- What is needed
Transcribe the listing exactly as written. Leave the images out.

- Collected material
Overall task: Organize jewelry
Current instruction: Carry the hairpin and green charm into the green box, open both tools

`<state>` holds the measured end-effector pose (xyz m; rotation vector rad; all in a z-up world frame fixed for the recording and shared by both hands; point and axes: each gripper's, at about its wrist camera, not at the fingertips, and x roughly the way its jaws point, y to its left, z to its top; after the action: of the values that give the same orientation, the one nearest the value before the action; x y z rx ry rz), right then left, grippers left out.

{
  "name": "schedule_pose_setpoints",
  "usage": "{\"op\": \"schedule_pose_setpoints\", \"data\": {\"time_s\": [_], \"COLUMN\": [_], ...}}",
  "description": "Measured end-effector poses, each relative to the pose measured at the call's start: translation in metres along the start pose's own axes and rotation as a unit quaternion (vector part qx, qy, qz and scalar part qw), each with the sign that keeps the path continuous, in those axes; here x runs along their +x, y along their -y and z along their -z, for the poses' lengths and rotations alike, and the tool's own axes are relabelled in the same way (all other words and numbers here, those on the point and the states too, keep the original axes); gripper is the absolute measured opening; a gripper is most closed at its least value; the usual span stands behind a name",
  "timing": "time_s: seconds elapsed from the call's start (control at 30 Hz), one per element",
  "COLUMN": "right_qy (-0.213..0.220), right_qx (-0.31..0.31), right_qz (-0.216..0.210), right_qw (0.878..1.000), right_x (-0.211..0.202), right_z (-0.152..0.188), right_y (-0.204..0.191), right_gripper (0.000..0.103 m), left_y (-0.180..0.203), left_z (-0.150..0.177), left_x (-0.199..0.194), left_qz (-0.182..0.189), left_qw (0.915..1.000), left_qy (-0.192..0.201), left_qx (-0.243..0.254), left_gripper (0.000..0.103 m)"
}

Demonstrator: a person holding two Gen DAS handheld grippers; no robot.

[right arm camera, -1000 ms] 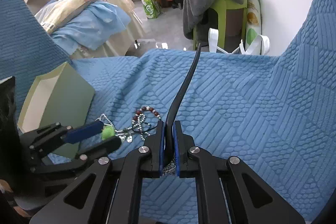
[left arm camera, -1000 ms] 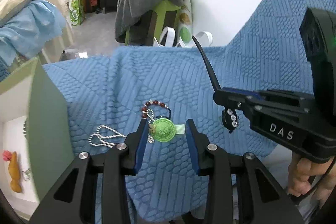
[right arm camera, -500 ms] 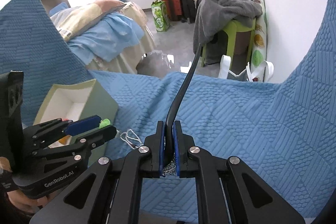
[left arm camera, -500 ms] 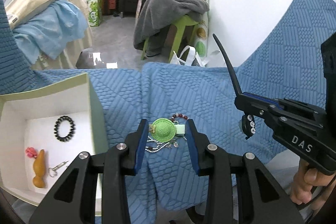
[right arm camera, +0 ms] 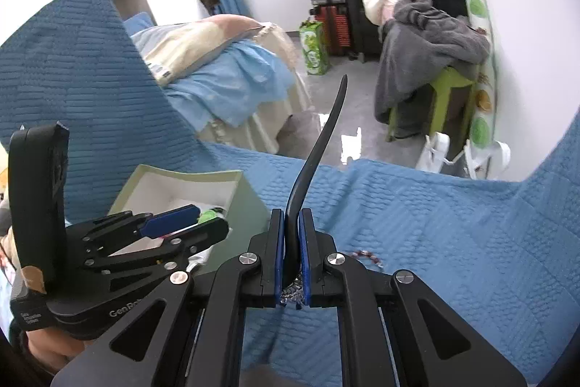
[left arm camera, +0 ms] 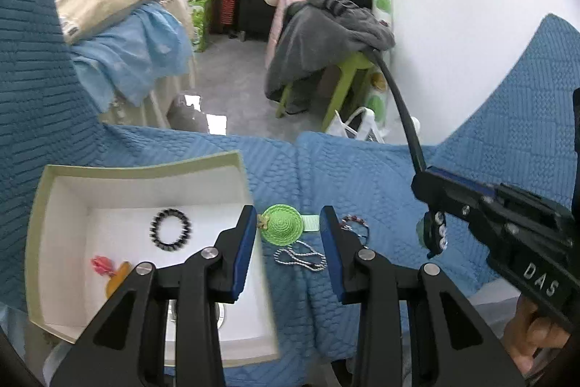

- Exercise output
Overall task: Organize jewelry
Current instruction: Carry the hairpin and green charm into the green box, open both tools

`<state>` holds the measured end-effector pose (xyz m; rotation vector rad; all in a z-up world frame fixed for the recording and shared by both hands; point and axes: each gripper's, at about its wrist camera, not at the fingertips, and x roughly the way its jaws point, y to its left, z to its top; after the action: of the values that give the same orientation, the one nearest the value before the action; x y z rx ry rz), right then left, grippers left out.

{
  "name": "schedule_pose_setpoints",
  "usage": "{\"op\": \"schedule_pose_setpoints\", \"data\": {\"time_s\": [_], \"COLUMN\": [_], ...}}",
  "description": "Measured end-effector poses, each relative to the pose measured at the call's start: translation in metres along the start pose's own axes and rotation as a unit quaternion (vector part qx, qy, qz and scalar part qw), each with the sign that keeps the path continuous, in those axes; here x runs along their +x, y along their -y and z along their -z, for the poses' lengths and rotations alike, and the tool's own axes are relabelled in the same way (all other words and numbers here, those on the point and the states too, keep the original axes); gripper is the absolute measured opening; a gripper is most closed at its least value; the usual span stands behind a name",
  "timing": "time_s: seconds elapsed from the call's start (control at 30 Hz), one per element",
  "COLUMN": "right_qy (-0.213..0.220), right_qx (-0.31..0.31), right_qz (-0.216..0.210), right_qw (0.878..1.000), right_x (-0.211..0.202), right_z (-0.152..0.188), right_y (-0.204..0.191), right_gripper (0.000..0.103 m), left_y (-0.180..0.203), left_z (-0.150..0.177), left_x (-0.199..0.194), left_qz (-0.182..0.189), left_qw (0.915..1.000), left_qy (-0.192..0.201), left_qx (-0.243..0.254), left_gripper (0.000..0.103 m)"
}

Demonstrator: a person holding two Gen DAS handheld grippers; no robot.

[right arm camera, -1000 ms] 
[left arm camera, -1000 ms] 
[right arm camera, -500 ms] 
[left arm camera, -500 ms] 
[right arm camera, +0 ms] 
[left arm camera, +0 ms] 

Nothing else remains in this exercise.